Copy out exactly the lines spanning the line with "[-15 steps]" to the line with "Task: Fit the", inclusive, from the data underneath, with no pictures.
- - -
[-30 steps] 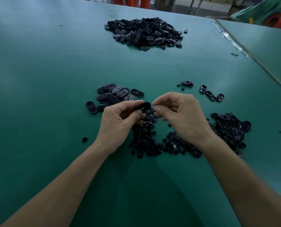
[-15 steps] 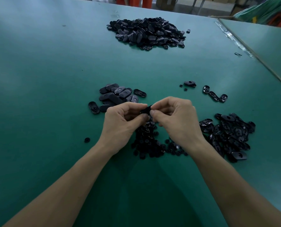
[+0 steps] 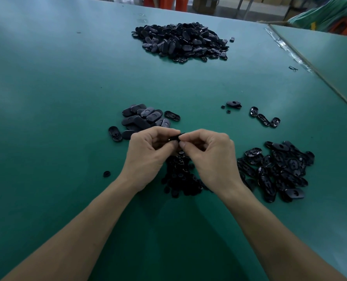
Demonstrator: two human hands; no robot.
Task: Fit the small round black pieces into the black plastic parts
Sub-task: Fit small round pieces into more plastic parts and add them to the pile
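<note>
- The green table (image 3: pixel 67 98) fills nearly the whole view. Its near edge is cut off by the frame, and a second table (image 3: pixel 330 57) butts against it at the right.
- The far heap (image 3: pixel 180 41) of black oval parts lies well away from the hands, matte and piled too thickly to tell single pieces apart.
- The right heap (image 3: pixel 280 169) lies near the right forearm. Its oval parts are glossy, many with the hollow side up, showing a slot-like opening.
- The small round pieces (image 3: pixel 178 175) form a dark pile on the table below and between the wrists, partly hidden by both hands.
- The left cluster (image 3: pixel 142 118) of oval parts lies just beyond the left hand, smooth side up. Any marks on them are too small to read.
- The left hand (image 3: pixel 148 157) is curled, thumb and fingers pinching the black plastic part (image 3: pixel 175 137).
- The right hand (image 3: pixel 211 159) is curled too, its thumb and forefinger pinching the same part at its other end.
- The part is held above the round pile. Only a sliver of it shows, and whether a round piece sits under the fingertips cannot be made out.
- A stray round piece (image 3: pixel 106 173) lies alone, left of the left wrist.
</note>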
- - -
Answer box
[-15 steps] 
[+0 steps] 
Demonstrator: two human hands; no robot.
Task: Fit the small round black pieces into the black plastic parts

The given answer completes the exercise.